Depending on where you get stock they really can be all over the map type wise. My hatchery stuff never really panned out.
My breeder birds are looking pretty good, nice and wide good shape - color needs work in some but they've all got black laced tails, and mostly good leg color.
My Del from Cyn is just massive. People ask me how old he is all the time and he's just a cockeral - he's got my last best 2 year old roo beat all hollow. Great shape, mass, width and type, now to improve his crumby comb - at least it's not sprigged or floppy, and he's got really good hackle and tail barring. So between the breeder hens and him I have something to work with. Combs will be an issue. Seem to be in most lines still.
Still even the hatchery birds were busy, energetic good foragers - though yeah I had trouble with hatchery cockeral attitude. Ick. Buhbye.
I think they're gorgeous even when they are flawed. I'll be keeping them.
This is a challenging breed to work with, Joann. There simply is not much good stock out there, period. The tail barring in your pullet could actually mean better tail barring in her sons, but obviously, she should have tail black, not barring. That pops up even in good breeder lines. My Phoebe had some barring in her tail as a youngster, but now, has very good tail black instead. You really don't fully know what you have with these since it takes until maturity for them to get their final plumage and clear out the excess black color on the backs of the males.
In Delawares, it's best to do a double mating system to get the best birds, however, that obviously becomes a bit more complicated, takes more space, etc. Of course, if you have a perfect Delaware already, you have arrived. It is quite a process to breed them for both sexes to be correct per standard.
IMO, the best thing to do is to start with stock from a really serious breeder of Delawares (if you can find one, that is!) and go from there.
Cher, I'm glad you ended up with a great big guy out of that bunch! If folks saw Isaac in person, they'd be amazed at how really huge he is. Even standing near my great big 14 lb. blue Orp, Suede, he doesn't look small in the least!
Wonderful Delawares, all of you! And JoAnn, my hens are hatchery flock and my rooster is breeder flock with a crappy comb. My pullets are MUCH bigger than their mothers and my cockerels are pretty big as well.
Correct combs when you combine lines - for instance my Algernon - a heritage bird was from two good lines combined for the first time - results great size and type and combs allllllll over the place.
Lots of sprigged birds, lots of odd combs, not five points and sort of jagged like the one you mentioned and or many pointed or with a curve or flop. So if you cross any lines you have to totally re-sort and re-cull combs again until you clean up the lines.

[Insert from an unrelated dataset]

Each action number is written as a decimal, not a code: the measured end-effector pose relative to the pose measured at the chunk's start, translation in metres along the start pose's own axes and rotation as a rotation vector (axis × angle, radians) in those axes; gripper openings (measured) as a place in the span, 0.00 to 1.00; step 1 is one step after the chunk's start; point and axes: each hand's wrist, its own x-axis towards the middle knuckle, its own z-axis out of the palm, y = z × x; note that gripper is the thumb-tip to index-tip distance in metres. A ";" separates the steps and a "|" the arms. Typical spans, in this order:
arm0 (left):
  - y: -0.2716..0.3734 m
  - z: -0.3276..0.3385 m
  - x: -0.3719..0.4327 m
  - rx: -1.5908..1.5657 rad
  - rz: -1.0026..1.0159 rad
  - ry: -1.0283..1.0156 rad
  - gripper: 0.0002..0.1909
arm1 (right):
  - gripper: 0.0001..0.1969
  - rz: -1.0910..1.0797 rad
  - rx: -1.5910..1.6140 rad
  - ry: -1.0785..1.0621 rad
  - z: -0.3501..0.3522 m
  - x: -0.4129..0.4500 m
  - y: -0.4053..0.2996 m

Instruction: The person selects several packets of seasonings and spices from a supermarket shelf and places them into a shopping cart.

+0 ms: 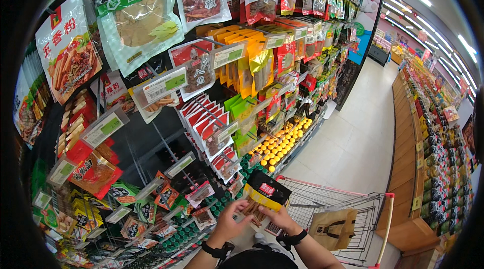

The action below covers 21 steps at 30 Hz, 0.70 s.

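Observation:
Low in the picture, in front of my body, a black and yellow spice pouch is held between my hands. Brown stick-like pieces, apparently cinnamon bark, show through its clear lower part. My right hand grips the pouch's lower right edge, thumb across the front. My left hand holds its left edge with the fingertips. Dark bands with small devices circle both wrists. Ahead and to the left, the hook display rack carries many hanging spice packets, among them a large bay leaf bag.
Beside me on the right stands a wire shopping cart holding a brown paper bag. Price tags jut out from the hooks. Rows of yellow-capped bottles line the low shelf. Across the tiled aisle runs a wooden display counter.

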 end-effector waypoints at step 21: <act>-0.014 0.004 0.007 0.255 0.190 0.128 0.17 | 0.31 0.322 0.841 -0.458 -0.034 -0.009 0.001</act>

Tons of culling.
Add that I took a heritage bird and crossed him to actually lesser quality breeder hens - and I'll be doing MORE culling. I plan on hatching through the winter and culling hard to get the next generation ahead of spring.

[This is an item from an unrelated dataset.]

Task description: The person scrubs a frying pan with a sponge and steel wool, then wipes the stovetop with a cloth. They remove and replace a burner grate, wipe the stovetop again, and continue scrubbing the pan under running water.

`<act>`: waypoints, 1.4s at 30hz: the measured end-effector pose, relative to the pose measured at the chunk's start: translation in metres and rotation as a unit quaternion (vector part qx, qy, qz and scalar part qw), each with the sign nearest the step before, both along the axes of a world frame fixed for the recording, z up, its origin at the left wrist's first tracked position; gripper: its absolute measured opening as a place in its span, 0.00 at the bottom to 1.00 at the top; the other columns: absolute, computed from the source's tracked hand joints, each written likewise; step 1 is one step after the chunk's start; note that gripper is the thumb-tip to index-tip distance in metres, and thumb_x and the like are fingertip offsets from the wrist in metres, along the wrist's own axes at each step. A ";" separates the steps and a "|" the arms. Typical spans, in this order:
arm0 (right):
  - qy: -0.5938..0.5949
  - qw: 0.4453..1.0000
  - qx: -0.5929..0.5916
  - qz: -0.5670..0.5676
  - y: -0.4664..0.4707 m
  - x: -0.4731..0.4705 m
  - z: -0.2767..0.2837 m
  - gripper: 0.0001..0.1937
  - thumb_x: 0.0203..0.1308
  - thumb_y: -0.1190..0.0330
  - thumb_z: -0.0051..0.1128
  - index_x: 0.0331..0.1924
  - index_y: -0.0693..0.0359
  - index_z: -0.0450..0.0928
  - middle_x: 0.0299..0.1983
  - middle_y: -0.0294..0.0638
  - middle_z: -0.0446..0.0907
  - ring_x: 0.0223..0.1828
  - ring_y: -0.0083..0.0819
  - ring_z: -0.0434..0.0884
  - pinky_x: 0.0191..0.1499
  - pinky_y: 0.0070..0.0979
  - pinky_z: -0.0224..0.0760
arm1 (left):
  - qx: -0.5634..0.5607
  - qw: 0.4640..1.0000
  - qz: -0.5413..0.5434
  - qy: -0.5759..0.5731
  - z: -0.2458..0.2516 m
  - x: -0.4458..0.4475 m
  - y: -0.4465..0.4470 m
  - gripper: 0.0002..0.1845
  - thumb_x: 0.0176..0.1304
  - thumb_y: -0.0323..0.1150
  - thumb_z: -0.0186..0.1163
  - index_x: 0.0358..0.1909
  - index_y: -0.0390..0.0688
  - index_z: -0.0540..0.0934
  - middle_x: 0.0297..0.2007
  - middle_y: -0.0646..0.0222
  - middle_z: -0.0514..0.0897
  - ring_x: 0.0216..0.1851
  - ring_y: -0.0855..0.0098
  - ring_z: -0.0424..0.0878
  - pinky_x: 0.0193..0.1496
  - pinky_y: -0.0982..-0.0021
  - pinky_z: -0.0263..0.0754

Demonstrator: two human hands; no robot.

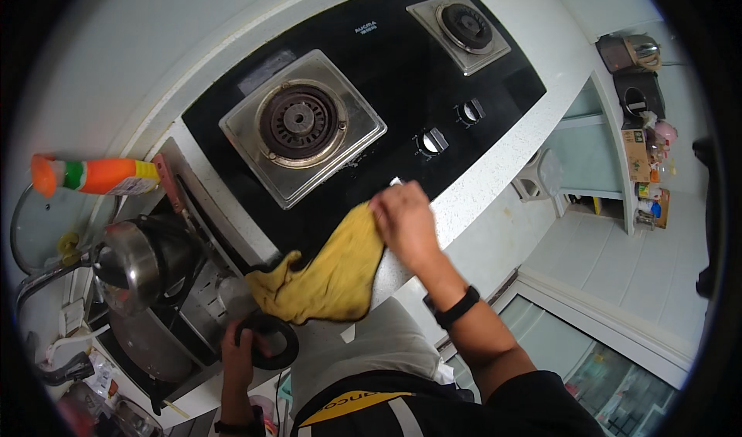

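Observation:
My right hand grips the upper corner of a yellow cloth, which hangs blurred over the front edge of the black glass gas hob. Something small and white shows just past the fingertips; I cannot tell what it is. In my left hand is a thick black ring, held near the sink. The nearer burner sits bare in its square steel tray, with dark crumbs beside the tray on the glass. Two control knobs lie to the right of it.
A steel kettle and a wok crowd the sink at left. An orange spray bottle stands behind a pink-handled knife. The farther burner is at upper right. A white stool stands beyond the counter.

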State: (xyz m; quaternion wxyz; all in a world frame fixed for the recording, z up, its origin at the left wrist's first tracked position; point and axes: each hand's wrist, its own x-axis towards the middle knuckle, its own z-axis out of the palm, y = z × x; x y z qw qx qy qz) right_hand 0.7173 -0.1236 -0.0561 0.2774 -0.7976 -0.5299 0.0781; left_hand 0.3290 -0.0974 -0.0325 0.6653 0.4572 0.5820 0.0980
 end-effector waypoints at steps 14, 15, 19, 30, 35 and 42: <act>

I don't mind the battle, I think they're awesome even flawed. So they're pretty until they're replaced by better and they LAY exceedingly well so I'm happy.
Especially with a breed with so much new interest and new development each generation is a work in progress. I could have taken ribbons with my birds this year, at the fairs I went to, there were no dels. That makes it easy. But I won't until I've got a better group and then they can "compete" against each other. That will be fun.

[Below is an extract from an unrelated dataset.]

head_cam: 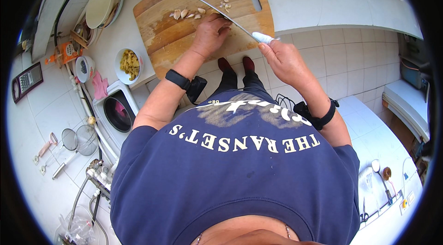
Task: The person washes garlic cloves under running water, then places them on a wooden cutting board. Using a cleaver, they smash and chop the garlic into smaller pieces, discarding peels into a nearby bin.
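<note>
A wooden cutting board (173, 39) with a slot handle lies before me. My right hand (282, 60) grips a kitchen knife (238, 25), its long blade seen nearly edge-on and slanting over the board. Something white shows at the knife's handle end, by my thumb. My left hand (211, 36) rests on the board with curled fingers close against the blade; what lies under the fingertips is hidden, though something dark shows there. Garlic cloves (184, 13) lie in a loose row left of the blade. Small garlic pieces (226, 4) lie beyond it, towards the slot.
Left of the board stands a bowl of yellow-green chopped food (129, 65), with stacked plates (100, 6) farther back. A white basin holding a dark pot (119, 112) is near my left elbow. A grater (27, 81) and strainers (86, 140) are at the far left.
</note>
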Demonstrator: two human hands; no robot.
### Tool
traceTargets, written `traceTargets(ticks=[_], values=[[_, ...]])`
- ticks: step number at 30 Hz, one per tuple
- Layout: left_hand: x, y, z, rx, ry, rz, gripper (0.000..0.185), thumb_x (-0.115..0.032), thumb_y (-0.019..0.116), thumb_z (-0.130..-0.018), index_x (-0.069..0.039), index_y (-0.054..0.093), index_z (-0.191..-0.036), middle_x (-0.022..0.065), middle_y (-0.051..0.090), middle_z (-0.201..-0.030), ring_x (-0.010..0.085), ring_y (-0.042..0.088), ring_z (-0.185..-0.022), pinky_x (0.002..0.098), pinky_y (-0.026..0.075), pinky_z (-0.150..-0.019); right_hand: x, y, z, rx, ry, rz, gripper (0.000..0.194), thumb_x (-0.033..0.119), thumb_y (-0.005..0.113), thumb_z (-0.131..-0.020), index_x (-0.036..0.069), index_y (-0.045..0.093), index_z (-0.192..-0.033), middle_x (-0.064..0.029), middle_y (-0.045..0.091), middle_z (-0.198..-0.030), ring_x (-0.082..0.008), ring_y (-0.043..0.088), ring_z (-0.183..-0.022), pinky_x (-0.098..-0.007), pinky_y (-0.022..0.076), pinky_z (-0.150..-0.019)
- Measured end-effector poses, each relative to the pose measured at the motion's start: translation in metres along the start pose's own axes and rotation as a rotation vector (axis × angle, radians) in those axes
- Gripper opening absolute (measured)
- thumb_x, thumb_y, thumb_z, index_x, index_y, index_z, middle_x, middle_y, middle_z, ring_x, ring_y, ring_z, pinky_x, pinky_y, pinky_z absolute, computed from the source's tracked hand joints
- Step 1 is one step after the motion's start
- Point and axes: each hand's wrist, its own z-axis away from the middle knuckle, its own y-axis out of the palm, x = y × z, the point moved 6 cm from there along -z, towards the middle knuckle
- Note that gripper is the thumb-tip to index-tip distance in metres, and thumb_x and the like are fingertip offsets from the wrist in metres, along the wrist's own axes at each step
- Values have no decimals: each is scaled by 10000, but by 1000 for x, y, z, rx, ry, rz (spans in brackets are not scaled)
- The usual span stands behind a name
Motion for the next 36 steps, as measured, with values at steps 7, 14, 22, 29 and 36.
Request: traceTargets(ticks=[7,14,22,29,36], values=[[-2,2,-3,0,-56,28,174,-53,706,-720,-58,707,-894,123,656,-904,318,639,-847,386,529,-758,1,4,-4,8,35,-28,433,318,514,-982,-54,590,-774,-244,562,-659,-382,539,-584,-440,425,-557],[-1,3,-2,-17,-101,56,162,-36,714,-723,-67,704,-882,119,658,-915,317,644,-845,380,532,-741,0,4,-17,49,61,-65,421,325,505,-970,-38,611,-785,-268,605,-736,-472,571,-695,-515,444,-615],[4,4,1,-30,-71,71,158,-32,715,-716,-68,690,-868,115,641,-909,322,639,-834,381,533,-728,-4,27,-38,30,-8,25,447,344,489,-973,-51,605,-798,-285,599,-766,-467,583,-739,-504,450,-642],[3,6,-2,-3,-86,53,180,-12,712,-687,-42,637,-848,123,604,-886,297,629,-827,361,537,-707,-7,28,-41,-4,27,-18,456,353,478,-985,-56,585,-813,-286,589,-804,-469,568,-747,-490,439,-637],[20,5,-3,-53,-104,32,186,-28,705,-671,-30,589,-816,105,613,-902,225,628,-789,281,540,-678,-10,29,-37,-57,19,-5,456,365,466,-991,-52,582,-849,-275,589,-789,-463,569,-752,-474,446,-643]])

Still I think people should SEE the breed, they're awesome. I just wish there were a better pool of good birds to get eggs from. That hatchery stuff - ugh.
I'll work on mine over winter - add in more heritage stuff next year. Do it all again - really going for the standard and very nearly a meat bird. Given Algernon's size I don't think it's unreasonable over time.
I like them, I think they really show promise as an actual dual purpose bird. They're very predator savvy, they're great foragers.
Now by April next year I expect to have replaced every single one of my hens and Algernon for a better son. But that's the way it goes. And by fall again as well, probably at least half of them.
I won't be selling my pullet culls as delawares. I will sell them as mixes. Of course I plan on eating the roos. I won't sell purebred eggs until I have more consistent type. Seeing what's been sold elsewhere as dels, has narrowed my view of what should be sold as purebred.
I'll let people with better stock sell "purebred" dels. But I will enjoy the look of these really magnificent birds free ranging all over my property greatly. Now if they'd just stay out from under the mini-van with the oil leak and stop turning brown on top. Grrr.
Mine are Whitmore, and they are everything he said they would be. No fault to Whitmore, they have been great to work with. I might deal with them again in the future.
I will be keeping the pullets if I cannot find a good place to send them. But the cockerels are currently more trouble than I am willing to put up with right now. With the weather changing, I don't have the ability to winter the cockerels separate from the laying flock and they are tearing up the pullets more than the other cockerels. If I could separate them in good shelter, I might try to keep them longer, but I just cannot right now. Sorry birds.
I don't like to have to keep even half an eye on a rooster. I will try some Sand Hill Preservation Delawares in the Spring I think.
We have their Ameraucana and Welsummers too. Really colorful, pleasant birds, especially the Welsummer pullets.